Zu den Symptomen einer undifferenzierten Schizophrenie können gehören: 1
- Wahnvorstellungen
- Halluzinationen
- Paranoia
- Übertriebene oder verzerrte Wahrnehmungen, Überzeugungen und Verhaltensweisen
- Ungewöhnliche oder unorganisierte Sprache
- Agitation
- Vernachlässigung der persönlichen Hygiene
- Sozialer Rückzug
- Übermäßiges Schlafen oder Schlafmangel
- Schwierigkeiten, Pläne zu schmieden
- Probleme mit Emotionen und emotionalem Ausdruck
- Probleme mit logischem Denken
- Bizarres Verhalten
- Abnormale Bewegungen
Schizophrenie im Kindesalter
Schizophrenie im Kindesalter ist kein Subtyp der Schizophrenie. Dieser Begriff bezieht sich auf das Alter, in dem die Schizophrenie auftritt, nicht auf eine separate Diagnose. 10
Schizophrenie-Spektrum-Störungen
Neben der Schizophrenie gibt es noch weitere Störungen im Schizophrenie-Spektrum. Die Erkrankungen sind im DSM-5-TR als „Schizophrenie-Spektrum und andere psychotische Störungen“ aufgeführt. 11
Zu den Schizophrenie-Spektrum-Störungen gehören:
- Schizoaffektiven Störung
- Wahnhafte Störung
- Kurze psychotische Störung
- Schizophreniforme Störung
- Schizoaffektiven Störung
Schizoaffektiven Störung
Die schizoaffektive Störung weist Merkmale der Schizophrenie und Merkmale einer Stimmungsstörung auf, entweder einer schweren depressiven Störung oder einer bipolaren Störung .

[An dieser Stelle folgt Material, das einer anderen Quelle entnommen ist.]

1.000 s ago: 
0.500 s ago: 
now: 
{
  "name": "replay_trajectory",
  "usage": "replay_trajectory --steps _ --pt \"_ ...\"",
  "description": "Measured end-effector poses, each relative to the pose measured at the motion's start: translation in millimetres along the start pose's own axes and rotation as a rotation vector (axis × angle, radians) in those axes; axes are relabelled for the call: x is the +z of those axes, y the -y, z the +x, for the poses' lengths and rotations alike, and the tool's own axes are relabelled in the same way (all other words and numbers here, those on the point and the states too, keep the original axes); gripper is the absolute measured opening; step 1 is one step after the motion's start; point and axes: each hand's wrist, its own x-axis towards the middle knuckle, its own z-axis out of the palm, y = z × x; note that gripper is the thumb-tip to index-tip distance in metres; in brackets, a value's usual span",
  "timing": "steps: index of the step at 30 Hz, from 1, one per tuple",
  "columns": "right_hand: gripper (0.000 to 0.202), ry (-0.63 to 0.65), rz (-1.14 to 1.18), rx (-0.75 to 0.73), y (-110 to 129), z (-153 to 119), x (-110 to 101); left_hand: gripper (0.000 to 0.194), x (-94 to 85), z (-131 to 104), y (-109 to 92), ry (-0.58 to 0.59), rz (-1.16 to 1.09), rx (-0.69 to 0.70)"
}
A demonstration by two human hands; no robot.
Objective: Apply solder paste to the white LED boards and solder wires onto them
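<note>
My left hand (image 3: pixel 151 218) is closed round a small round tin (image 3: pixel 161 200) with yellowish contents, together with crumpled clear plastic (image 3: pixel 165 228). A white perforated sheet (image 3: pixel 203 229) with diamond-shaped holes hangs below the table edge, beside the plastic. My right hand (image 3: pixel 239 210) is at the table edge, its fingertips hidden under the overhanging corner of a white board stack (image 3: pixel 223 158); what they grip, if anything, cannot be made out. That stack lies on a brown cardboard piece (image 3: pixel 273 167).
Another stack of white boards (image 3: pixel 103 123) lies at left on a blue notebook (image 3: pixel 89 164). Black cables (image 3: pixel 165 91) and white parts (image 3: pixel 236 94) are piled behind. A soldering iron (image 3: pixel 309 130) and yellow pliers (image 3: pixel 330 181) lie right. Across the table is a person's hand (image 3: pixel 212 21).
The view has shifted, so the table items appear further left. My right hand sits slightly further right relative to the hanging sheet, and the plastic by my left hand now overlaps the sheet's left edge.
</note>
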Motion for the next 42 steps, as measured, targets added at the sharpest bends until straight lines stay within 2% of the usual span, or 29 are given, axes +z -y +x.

Die Symptome einer schizoaffektiven Störung lassen sich in die folgenden drei Kategorien einteilen: 12
- Psychotisch
- Depression
- Manie
Wahnhafte Störung
Wahnvorstellungen sind eine Form der Psychose, bei der eine Person feste, falsche Überzeugungen hegt. Beispielsweise kann eine Person mit einer Wahnvorstellung glauben, dass eine Berühmtheit in sie verliebt ist, dass jemand sie ausspioniert oder „auf der Suche nach ihnen ist“ oder dass sie ein großes Talent oder eine große Bedeutung hat. Möglicherweise vertreten sie auch andere Überzeugungen, die außerhalb der Realität liegen. 13
Kurze psychotische Störung
Eine kurze psychotische Störung ist eine plötzlich auftretende Episode psychotischen Verhaltens, die weniger als einen Monat anhält. Nach der Episode geht die Person in eine vollständige Remission über. Es ist jedoch möglich, dass es in Zukunft zu einer weiteren psychotischen Episode kommt. 14
Eine kurze psychotische Episode ist durch das plötzliche Einsetzen von Wahnvorstellungen, Halluzinationen und unorganisiertem Sprechen gekennzeichnet. Die Symptome werden häufig durch Stress ausgelöst und dauern nur wenige Tage. Beispielsweise kann eine Person, die Zeuge eines traumatischen Ereignisses ist, als Reaktion auf den schweren Stress, den sie erlebt hat, vorübergehend Halluzinationen oder Wahnvorstellungen haben.
Schizophreniforme Störung
Bei einer schizophreniformen Störung treten bei einer Person Symptome einer Schizophrenie auf, die weniger als sechs Monate anhalten. 15
Schizotypische Persönlichkeitsstörung
Bei der schizotypischen Persönlichkeitsstörung handelt es sich um merkwürdige Überzeugungen, Wahrnehmungen und Verhaltensweisen. Eine Person mit einer schizotypischen Persönlichkeitsstörung kann misstrauisch oder paranoid gegenüber anderen sein und hat oft eingeschränkte Beziehungen. 16
Zusammenfassung
Paranoide, desorganisierte/hebephrene, persistierende, katatonische und undifferenzierte Schizophrenie werden im DSM-5 nicht mehr diagnostiziert.
Da die Subtypen jedoch die unterschiedlichen Arten zeigen können, wie Störungen des Schizophrenie-Spektrums erlebt werden können, halten es einige Anbieter für nützlich, darüber zu sprechen, wenn sie mit Patienten arbeiten.
Heutzutage gilt Schizophrenie als eine Spektrumstörung, die schizoaffektive Störung, wahnhafte Störung, kurzzeitige psychotische Störung, schizophreniforme Störung und schizoaffektive Störung umfasst.